◆ Task to complete
Locate the string "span" in the listing below. Copy every line where it is found.

§ §

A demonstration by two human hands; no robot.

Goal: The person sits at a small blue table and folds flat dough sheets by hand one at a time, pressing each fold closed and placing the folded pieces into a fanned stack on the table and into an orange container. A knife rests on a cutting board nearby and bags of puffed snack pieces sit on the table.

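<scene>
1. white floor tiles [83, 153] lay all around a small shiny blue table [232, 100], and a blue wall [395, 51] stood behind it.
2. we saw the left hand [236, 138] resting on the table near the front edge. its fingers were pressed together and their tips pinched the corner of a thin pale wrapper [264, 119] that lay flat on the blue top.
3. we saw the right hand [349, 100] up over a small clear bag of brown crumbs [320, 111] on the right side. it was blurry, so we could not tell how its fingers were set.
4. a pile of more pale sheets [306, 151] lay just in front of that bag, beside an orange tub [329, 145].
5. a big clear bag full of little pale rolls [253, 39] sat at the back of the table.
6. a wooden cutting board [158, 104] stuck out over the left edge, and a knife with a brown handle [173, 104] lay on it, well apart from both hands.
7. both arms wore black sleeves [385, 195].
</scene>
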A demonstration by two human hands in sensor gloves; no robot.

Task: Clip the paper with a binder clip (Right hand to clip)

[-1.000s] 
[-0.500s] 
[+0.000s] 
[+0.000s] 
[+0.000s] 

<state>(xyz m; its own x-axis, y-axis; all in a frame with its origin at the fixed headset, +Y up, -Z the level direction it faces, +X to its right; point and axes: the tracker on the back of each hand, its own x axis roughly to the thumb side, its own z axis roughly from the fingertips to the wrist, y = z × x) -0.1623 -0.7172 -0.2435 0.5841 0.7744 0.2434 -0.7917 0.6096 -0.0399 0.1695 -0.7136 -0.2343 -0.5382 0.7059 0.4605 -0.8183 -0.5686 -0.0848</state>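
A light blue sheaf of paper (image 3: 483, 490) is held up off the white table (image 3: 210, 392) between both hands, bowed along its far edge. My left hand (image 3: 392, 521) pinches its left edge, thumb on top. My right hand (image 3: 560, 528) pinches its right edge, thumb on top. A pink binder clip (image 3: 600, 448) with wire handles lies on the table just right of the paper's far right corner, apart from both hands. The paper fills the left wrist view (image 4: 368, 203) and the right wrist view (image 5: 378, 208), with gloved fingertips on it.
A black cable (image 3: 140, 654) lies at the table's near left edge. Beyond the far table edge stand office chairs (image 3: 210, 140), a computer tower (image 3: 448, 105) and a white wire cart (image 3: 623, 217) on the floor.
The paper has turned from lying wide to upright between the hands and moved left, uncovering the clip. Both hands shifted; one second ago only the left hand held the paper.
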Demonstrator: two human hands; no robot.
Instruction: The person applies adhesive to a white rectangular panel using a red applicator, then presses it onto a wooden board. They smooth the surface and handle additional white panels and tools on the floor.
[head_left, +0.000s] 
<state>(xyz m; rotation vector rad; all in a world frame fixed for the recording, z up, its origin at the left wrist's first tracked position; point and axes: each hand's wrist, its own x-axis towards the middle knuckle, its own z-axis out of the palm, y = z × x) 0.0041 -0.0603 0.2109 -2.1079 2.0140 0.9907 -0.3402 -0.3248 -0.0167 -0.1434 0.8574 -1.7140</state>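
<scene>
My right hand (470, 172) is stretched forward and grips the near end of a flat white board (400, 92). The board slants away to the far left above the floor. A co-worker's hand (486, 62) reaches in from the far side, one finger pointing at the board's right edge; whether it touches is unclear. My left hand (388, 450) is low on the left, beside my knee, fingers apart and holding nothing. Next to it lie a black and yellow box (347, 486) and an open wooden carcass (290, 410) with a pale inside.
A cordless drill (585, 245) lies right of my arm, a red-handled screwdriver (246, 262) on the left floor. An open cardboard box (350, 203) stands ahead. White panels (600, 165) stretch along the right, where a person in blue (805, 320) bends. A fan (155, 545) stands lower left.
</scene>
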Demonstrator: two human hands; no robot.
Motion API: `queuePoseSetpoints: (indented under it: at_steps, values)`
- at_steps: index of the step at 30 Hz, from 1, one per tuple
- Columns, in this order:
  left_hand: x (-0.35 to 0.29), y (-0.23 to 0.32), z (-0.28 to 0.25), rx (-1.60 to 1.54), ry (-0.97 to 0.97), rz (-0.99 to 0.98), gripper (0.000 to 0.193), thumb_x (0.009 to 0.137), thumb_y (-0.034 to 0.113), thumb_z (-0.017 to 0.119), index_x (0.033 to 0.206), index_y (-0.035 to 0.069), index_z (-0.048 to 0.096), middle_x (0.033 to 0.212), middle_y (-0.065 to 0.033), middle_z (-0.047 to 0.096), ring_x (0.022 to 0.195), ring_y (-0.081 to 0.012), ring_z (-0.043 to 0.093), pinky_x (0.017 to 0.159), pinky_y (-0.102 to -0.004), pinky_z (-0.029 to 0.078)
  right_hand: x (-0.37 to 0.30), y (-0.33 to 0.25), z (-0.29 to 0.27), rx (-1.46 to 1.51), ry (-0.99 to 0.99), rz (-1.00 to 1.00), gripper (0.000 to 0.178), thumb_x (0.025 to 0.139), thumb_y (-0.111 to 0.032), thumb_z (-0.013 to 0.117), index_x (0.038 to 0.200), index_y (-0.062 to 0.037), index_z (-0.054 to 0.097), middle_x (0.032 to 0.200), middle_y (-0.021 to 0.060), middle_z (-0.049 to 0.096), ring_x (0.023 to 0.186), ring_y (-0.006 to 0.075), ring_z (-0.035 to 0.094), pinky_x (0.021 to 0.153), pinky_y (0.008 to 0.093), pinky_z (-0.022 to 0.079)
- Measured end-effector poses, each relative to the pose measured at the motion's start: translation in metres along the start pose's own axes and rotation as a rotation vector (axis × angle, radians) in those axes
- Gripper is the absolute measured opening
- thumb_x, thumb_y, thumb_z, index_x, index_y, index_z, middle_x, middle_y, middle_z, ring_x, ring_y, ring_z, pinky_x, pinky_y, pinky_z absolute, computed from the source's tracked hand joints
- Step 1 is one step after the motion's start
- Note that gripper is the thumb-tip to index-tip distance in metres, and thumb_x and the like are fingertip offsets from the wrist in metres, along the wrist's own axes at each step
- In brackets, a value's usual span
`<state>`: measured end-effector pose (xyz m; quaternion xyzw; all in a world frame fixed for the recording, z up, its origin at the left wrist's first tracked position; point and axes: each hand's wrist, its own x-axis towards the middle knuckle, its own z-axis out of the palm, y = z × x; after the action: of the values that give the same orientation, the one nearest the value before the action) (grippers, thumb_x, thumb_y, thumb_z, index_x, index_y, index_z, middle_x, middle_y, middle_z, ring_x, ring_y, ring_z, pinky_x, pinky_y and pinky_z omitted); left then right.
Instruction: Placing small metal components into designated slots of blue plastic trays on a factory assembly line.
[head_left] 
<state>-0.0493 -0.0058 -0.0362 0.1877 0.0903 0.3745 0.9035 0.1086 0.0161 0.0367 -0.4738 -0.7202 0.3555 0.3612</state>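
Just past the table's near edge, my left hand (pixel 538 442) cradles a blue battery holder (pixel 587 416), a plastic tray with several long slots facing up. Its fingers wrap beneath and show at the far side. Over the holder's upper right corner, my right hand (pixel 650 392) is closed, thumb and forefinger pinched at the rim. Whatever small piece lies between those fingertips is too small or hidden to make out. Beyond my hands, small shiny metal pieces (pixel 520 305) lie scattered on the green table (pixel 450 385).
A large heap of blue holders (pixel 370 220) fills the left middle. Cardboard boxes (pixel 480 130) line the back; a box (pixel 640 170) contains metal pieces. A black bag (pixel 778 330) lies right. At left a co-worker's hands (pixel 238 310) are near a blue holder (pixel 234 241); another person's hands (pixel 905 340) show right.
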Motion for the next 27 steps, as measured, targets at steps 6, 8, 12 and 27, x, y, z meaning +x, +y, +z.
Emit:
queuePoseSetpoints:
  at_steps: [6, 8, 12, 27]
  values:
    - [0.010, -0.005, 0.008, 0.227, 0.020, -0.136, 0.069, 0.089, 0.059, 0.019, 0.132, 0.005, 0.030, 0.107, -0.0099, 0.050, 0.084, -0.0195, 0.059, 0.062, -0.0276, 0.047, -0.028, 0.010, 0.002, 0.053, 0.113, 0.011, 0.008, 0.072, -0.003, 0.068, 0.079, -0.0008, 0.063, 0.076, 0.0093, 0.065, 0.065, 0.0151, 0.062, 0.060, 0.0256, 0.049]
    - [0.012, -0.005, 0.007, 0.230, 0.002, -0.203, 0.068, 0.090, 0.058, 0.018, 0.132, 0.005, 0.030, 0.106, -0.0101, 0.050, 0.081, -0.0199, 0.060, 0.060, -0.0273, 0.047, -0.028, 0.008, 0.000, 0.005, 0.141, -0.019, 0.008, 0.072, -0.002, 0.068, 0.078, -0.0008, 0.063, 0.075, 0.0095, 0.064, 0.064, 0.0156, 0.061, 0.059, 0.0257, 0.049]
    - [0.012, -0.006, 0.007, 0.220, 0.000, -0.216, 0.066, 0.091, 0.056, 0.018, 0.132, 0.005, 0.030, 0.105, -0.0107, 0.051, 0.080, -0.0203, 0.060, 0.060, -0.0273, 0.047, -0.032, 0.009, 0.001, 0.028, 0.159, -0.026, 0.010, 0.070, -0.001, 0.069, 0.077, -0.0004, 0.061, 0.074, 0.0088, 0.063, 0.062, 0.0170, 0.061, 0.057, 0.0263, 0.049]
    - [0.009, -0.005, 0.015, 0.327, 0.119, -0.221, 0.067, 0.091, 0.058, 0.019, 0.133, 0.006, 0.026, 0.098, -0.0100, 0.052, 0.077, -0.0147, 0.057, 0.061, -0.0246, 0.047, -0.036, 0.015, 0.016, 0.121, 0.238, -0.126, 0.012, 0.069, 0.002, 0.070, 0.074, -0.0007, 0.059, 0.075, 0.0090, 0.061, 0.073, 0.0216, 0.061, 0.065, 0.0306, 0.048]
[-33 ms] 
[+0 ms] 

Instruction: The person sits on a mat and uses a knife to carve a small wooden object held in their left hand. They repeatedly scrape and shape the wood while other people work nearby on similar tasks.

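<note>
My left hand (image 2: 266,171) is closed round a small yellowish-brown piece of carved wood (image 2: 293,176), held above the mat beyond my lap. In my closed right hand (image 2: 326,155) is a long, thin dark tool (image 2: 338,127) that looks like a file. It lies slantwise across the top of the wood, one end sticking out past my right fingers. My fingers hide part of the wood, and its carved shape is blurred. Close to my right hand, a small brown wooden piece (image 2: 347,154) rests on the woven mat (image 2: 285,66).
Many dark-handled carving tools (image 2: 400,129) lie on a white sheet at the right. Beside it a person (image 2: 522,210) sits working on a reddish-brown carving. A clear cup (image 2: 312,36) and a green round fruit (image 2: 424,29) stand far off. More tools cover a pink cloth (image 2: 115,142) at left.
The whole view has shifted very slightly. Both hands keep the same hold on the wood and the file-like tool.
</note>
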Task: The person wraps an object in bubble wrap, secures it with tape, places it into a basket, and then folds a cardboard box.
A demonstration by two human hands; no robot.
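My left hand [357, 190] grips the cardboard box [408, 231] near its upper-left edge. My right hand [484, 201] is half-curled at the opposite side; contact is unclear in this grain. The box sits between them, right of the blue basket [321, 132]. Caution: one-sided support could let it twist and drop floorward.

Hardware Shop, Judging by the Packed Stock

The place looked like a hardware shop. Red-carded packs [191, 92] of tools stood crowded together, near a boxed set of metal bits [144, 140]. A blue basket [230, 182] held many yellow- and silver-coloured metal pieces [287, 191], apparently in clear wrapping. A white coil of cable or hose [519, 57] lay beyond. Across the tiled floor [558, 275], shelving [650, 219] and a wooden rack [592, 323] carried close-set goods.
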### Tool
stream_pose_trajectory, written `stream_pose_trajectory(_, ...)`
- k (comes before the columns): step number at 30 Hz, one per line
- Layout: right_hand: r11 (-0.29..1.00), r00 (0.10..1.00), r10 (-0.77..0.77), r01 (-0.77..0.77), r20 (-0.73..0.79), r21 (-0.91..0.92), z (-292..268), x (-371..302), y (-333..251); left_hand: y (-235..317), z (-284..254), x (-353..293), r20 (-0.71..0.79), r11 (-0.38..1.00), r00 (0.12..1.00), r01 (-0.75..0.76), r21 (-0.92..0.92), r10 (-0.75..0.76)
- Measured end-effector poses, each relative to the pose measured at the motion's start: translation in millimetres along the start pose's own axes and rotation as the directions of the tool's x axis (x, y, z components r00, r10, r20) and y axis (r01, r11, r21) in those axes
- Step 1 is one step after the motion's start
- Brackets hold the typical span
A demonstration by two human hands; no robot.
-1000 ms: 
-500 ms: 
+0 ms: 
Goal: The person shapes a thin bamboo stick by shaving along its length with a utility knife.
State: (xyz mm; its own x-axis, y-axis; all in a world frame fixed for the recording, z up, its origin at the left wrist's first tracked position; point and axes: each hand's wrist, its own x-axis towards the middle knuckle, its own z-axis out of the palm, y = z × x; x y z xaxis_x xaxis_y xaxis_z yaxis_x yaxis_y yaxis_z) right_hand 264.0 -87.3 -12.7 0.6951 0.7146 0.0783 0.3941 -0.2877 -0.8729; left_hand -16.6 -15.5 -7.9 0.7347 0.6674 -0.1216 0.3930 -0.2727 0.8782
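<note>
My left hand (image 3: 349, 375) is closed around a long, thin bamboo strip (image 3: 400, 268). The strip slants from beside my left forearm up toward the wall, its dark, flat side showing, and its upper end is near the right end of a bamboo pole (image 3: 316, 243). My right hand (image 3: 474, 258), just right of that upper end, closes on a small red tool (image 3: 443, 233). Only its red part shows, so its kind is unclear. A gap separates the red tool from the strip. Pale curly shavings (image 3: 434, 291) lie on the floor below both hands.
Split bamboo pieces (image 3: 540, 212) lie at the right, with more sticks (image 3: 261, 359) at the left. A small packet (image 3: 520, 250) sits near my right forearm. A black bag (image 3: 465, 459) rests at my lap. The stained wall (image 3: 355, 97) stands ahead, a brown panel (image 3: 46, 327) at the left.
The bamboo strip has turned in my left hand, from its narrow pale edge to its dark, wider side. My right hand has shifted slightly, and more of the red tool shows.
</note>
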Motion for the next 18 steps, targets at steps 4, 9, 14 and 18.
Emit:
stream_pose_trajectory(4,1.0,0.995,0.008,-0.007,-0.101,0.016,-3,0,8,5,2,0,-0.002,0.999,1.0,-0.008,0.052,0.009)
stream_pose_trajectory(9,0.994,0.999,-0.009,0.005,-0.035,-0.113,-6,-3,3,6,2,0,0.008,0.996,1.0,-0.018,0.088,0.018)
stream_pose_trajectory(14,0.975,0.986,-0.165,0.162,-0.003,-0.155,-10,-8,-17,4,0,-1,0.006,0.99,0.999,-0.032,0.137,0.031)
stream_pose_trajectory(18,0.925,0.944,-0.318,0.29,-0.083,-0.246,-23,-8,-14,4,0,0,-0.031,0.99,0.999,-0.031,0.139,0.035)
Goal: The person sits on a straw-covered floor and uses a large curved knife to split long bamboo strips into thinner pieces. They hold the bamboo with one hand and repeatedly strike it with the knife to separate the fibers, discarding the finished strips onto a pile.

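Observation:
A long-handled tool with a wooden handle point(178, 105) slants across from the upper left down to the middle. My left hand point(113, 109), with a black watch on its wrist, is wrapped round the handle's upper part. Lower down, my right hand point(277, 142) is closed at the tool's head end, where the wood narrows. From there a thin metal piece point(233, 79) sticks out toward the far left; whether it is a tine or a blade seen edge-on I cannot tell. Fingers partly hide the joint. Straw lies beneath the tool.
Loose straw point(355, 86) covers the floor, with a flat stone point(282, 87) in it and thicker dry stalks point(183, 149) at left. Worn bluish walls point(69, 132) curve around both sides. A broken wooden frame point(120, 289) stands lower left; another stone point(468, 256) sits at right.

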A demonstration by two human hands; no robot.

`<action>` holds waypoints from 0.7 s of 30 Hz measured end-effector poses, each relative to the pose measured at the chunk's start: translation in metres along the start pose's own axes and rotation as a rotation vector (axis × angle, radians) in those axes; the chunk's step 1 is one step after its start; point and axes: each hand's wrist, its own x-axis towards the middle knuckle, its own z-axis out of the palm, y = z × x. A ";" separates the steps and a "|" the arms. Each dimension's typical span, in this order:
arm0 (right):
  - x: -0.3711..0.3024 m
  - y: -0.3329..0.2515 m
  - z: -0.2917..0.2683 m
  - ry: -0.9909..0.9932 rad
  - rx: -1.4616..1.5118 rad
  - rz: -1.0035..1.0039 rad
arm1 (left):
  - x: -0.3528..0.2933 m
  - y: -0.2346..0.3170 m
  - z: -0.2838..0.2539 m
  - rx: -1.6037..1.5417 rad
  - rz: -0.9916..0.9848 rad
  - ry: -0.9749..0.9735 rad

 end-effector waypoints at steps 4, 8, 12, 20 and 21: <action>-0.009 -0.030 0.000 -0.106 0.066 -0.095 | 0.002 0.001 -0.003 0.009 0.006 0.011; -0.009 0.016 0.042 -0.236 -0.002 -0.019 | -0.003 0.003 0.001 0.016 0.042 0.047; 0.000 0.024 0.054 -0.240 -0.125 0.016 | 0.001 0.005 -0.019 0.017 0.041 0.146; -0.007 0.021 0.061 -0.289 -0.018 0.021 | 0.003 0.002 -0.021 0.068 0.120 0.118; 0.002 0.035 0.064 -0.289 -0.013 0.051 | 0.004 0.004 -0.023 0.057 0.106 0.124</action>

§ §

◆ Your response
- In brackets, a value's usual span
- Brackets hold the typical span
`<action>` holds waypoints from 0.7 s of 30 Hz measured end-effector poses, each relative to the pose measured at the chunk's start: translation in metres along the start pose's own axes and rotation as a rotation vector (axis × angle, radians) in those axes; the chunk's step 1 is one step after its start; point and axes: each hand's wrist, its own x-axis towards the middle knuckle, its own z-axis out of the palm, y = z × x. A ";" separates the steps and a "|" the arms. Each dimension's typical span, in this order:

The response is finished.